-- How to complete this task --
Every line below that includes the word "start" needs to be copied.

-- Available data --
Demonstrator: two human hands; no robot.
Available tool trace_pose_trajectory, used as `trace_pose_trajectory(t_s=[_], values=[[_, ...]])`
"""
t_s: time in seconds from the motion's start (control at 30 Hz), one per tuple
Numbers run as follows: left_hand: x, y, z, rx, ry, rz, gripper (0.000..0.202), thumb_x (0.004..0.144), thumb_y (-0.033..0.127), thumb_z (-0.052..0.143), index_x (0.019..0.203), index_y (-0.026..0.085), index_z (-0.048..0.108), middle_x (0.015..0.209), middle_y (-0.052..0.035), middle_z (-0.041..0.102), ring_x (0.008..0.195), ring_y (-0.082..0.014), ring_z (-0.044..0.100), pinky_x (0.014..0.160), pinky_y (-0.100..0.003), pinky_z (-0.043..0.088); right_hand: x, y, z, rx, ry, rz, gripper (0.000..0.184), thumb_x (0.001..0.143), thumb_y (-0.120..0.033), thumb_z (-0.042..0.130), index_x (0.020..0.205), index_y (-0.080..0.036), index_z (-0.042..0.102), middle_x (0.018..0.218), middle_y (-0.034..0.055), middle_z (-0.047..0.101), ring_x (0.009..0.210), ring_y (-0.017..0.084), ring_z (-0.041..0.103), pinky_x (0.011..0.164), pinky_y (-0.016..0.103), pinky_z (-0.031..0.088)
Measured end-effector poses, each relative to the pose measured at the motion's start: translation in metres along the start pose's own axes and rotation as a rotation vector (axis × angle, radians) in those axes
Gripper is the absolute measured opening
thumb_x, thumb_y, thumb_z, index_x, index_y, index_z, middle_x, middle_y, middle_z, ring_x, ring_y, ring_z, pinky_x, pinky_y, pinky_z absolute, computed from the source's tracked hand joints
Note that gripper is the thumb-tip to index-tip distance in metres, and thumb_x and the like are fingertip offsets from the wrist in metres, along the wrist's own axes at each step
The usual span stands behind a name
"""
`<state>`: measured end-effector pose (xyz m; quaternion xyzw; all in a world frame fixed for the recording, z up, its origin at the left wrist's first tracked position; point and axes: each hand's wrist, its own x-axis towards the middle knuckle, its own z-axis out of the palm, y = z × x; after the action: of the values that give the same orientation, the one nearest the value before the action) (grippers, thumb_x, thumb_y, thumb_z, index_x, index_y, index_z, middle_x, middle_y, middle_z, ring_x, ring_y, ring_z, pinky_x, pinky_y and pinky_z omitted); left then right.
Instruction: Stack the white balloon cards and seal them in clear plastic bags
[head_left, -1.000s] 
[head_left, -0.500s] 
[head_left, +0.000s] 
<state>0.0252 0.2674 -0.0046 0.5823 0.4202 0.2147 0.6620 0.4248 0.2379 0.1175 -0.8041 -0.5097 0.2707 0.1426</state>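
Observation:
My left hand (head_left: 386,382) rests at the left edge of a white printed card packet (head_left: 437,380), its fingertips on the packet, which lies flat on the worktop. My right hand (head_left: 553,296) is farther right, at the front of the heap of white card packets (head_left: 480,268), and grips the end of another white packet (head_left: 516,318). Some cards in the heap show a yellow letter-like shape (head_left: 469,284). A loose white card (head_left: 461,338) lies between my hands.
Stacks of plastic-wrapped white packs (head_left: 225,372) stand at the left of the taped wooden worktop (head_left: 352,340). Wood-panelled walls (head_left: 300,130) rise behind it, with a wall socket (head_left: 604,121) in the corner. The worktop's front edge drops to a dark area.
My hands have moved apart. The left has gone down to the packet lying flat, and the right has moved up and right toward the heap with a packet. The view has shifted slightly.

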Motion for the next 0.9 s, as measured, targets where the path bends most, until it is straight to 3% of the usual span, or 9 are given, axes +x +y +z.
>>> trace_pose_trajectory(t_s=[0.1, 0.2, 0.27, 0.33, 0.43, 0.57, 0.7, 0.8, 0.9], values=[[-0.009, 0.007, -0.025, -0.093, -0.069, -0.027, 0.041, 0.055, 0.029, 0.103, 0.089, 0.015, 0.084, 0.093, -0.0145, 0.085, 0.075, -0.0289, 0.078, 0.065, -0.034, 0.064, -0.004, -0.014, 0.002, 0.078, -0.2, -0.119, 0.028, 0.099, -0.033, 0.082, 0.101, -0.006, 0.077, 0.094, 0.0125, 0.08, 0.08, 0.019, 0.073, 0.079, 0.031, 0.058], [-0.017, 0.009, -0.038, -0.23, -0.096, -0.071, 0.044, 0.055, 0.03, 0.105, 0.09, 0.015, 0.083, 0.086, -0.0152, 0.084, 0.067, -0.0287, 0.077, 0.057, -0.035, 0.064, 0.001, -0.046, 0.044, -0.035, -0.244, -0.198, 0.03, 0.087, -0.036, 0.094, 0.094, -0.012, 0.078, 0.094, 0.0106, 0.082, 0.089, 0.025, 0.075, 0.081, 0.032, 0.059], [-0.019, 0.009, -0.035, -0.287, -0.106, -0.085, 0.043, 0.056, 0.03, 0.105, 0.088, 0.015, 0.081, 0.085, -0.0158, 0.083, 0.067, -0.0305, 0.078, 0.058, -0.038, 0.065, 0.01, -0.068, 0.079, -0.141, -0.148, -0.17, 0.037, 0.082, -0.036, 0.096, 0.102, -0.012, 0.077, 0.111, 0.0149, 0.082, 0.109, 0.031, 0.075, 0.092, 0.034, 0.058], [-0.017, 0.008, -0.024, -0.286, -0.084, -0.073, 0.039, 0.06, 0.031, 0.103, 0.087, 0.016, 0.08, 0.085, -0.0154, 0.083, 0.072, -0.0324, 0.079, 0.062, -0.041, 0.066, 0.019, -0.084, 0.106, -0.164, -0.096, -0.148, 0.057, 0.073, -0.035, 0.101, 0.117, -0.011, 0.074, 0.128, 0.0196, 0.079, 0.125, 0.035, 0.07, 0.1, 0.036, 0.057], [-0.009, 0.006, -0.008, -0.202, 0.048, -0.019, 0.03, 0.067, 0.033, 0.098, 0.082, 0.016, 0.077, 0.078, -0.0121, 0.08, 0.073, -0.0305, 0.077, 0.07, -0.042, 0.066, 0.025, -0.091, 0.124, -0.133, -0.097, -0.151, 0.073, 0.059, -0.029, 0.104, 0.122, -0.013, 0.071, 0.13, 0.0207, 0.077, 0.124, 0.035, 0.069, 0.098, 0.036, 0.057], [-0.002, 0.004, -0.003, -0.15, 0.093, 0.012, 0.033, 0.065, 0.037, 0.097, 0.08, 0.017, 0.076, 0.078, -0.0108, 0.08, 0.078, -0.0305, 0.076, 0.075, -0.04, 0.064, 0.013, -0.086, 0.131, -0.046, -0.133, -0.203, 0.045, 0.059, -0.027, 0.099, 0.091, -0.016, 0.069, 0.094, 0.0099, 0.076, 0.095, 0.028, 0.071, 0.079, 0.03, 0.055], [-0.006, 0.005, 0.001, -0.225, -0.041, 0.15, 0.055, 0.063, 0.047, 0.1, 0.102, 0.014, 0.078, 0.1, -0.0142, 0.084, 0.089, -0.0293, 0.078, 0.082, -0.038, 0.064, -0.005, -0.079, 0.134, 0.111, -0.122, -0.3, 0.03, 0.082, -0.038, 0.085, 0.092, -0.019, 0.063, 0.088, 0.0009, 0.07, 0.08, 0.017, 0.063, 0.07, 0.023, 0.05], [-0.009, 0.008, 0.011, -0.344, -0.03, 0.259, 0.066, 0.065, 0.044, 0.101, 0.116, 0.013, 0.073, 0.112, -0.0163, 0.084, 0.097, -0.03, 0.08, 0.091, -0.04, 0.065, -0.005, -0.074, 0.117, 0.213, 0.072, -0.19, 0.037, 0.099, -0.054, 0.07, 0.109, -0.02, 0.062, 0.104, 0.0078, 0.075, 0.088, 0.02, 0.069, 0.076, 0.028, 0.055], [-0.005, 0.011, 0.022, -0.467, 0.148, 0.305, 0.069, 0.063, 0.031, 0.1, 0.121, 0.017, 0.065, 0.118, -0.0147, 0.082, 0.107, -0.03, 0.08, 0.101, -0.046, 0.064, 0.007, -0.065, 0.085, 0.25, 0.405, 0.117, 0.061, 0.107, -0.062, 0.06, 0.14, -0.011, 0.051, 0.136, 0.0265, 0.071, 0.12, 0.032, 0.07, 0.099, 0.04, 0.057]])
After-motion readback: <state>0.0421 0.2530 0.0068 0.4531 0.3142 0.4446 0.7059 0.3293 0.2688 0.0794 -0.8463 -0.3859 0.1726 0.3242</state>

-- Answer area --
t_s: time in seconds from the motion's start (control at 30 Hz), one per tuple
Measured end-effector poses, each relative to the pose measured at the motion's start: translation in metres along the start pose's own axes and rotation as a rotation vector (axis × angle, radians) in those axes

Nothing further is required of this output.